## Instructions to follow
Which lines of the entries contain the string "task"? Copy each of them.

## The input

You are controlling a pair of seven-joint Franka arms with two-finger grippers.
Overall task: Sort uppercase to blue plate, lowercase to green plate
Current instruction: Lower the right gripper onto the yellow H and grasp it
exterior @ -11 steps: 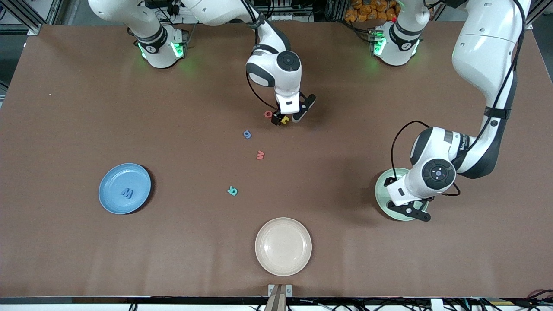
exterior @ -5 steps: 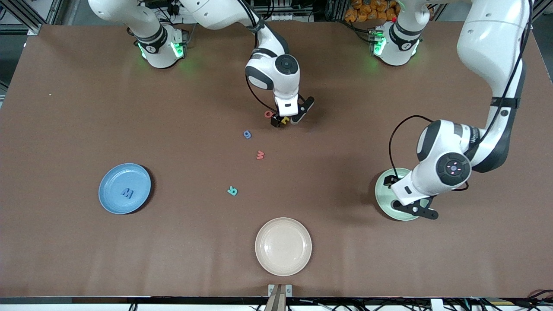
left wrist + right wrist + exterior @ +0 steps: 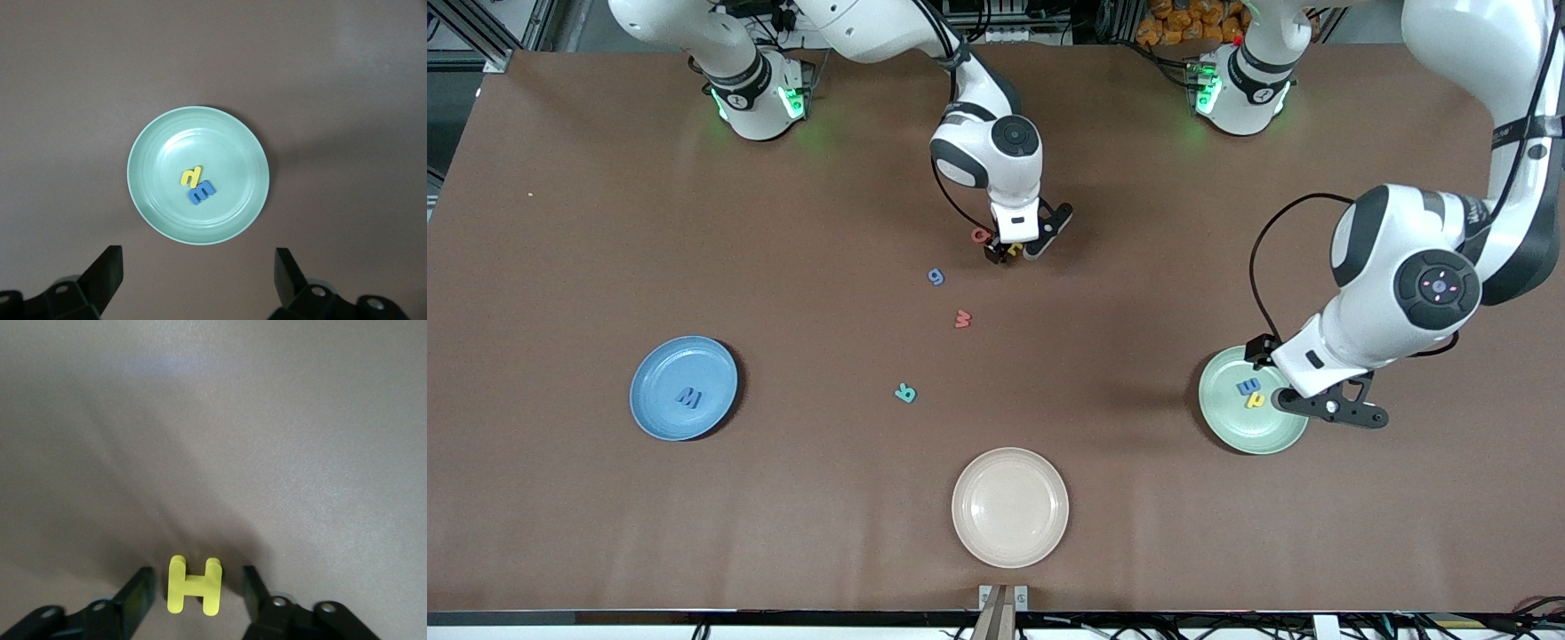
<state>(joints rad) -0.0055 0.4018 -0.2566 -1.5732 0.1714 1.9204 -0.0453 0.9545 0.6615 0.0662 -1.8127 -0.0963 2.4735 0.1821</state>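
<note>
We see the green plate (image 3: 153, 207) below our left gripper (image 3: 197, 280), jaws spread wide, holding yellow n (image 3: 191, 176) and blue m (image 3: 201, 193). Our right gripper (image 3: 193, 600) straddles the yellow H (image 3: 193, 586), fingers beside it, not yet gripping.

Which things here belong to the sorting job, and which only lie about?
Job:
blue plate holding blue W
green plate holding blue m, yellow n
yellow H, between right claw's fingers
red Q
blue g
red w
teal R

Lying about:
cream plate
</note>
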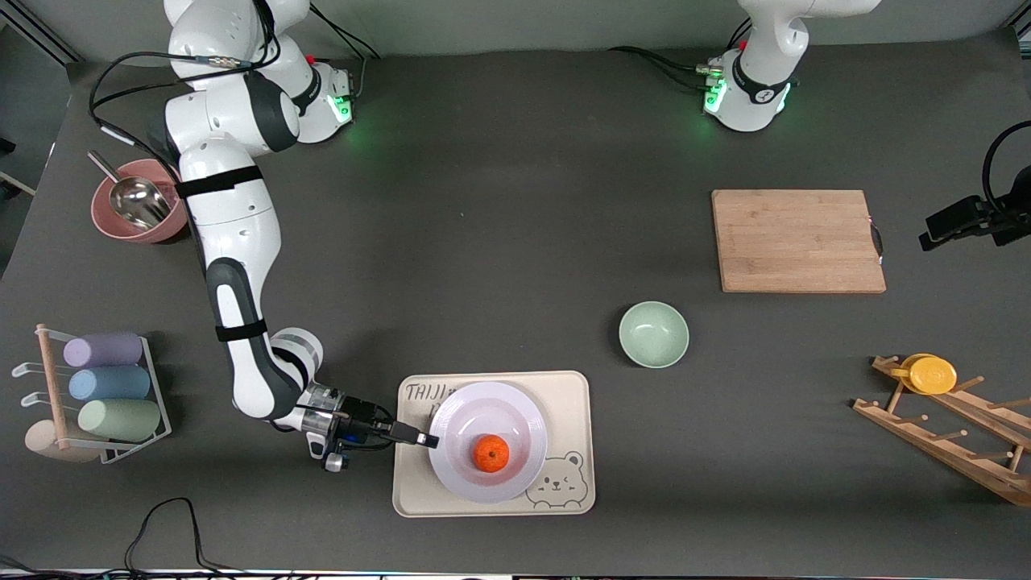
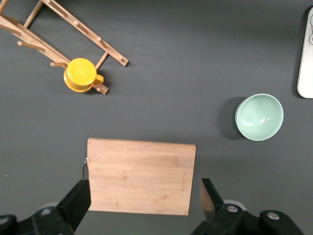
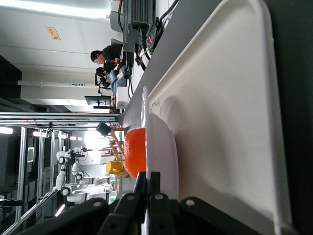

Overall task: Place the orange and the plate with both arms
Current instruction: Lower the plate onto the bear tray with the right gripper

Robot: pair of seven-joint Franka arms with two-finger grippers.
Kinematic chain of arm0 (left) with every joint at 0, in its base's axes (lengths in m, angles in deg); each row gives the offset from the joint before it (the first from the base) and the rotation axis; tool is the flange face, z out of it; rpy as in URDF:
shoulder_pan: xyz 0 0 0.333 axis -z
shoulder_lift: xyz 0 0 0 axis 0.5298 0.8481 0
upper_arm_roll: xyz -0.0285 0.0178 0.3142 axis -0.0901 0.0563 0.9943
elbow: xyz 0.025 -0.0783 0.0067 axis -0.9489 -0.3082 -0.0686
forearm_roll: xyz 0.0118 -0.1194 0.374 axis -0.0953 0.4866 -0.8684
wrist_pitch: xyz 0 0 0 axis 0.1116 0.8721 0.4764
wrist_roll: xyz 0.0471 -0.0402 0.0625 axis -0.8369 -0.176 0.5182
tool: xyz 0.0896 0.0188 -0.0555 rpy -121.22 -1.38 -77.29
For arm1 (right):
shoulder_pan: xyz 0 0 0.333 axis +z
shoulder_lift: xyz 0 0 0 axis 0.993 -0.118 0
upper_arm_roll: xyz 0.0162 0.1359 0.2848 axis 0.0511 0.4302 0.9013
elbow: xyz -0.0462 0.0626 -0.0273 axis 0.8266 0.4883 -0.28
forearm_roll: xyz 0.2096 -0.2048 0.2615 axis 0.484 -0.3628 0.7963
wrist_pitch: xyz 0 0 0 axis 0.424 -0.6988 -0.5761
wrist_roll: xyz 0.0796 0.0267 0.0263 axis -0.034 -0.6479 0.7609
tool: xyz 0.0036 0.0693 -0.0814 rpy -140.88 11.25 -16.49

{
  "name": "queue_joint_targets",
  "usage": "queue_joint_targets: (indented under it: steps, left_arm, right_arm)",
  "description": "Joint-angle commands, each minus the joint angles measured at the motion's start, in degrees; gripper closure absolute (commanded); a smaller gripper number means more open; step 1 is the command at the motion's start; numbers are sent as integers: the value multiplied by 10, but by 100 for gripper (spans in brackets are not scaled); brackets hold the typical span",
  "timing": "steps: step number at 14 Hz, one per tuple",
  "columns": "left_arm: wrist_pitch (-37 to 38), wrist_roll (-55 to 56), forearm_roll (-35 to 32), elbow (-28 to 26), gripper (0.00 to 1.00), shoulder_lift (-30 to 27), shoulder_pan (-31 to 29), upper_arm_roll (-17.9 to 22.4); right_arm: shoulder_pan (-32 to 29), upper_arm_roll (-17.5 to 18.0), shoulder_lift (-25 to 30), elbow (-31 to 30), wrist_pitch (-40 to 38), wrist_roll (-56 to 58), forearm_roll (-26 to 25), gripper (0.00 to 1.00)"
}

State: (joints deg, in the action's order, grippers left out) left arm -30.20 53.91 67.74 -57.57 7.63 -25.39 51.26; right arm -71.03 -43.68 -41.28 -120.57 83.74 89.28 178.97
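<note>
The pale lavender-white plate [image 1: 493, 400] lies on the cream bear tray [image 1: 573, 403], near the front camera. The orange [image 1: 490, 453] rests in the plate's shallow centre. My right gripper [image 1: 427, 440] reaches in low from the right arm's end of the table and is shut on the plate's rim. The right wrist view shows its closed fingers [image 3: 150, 178] pinching the plate [image 3: 164, 147], with the orange [image 3: 135, 152] just past them and the tray [image 3: 230, 98] underneath. My left gripper [image 2: 144, 188] hangs open high over the wooden cutting board [image 2: 142, 174], holding nothing.
A mint-green bowl [image 1: 654, 334] stands between the tray and the cutting board [image 1: 797, 240]. A wooden rack with a yellow cup [image 1: 933, 374] sits at the left arm's end. A pink bowl with a metal scoop [image 1: 133, 211] and a rack of pastel cups [image 1: 113, 385] sit at the right arm's end.
</note>
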Motion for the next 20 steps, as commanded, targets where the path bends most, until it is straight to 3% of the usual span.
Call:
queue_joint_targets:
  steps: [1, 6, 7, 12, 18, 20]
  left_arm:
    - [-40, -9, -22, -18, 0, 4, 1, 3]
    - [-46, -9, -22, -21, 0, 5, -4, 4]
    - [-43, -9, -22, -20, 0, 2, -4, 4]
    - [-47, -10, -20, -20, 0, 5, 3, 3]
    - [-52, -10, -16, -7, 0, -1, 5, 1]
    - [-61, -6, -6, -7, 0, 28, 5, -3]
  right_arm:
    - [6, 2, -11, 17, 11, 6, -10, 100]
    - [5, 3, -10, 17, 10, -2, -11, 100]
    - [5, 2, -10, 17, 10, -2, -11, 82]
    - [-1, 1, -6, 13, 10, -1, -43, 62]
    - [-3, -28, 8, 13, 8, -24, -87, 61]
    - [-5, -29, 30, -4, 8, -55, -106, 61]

## Written response
Overall task: Sort uppercase to blue plate, lowercase to green plate
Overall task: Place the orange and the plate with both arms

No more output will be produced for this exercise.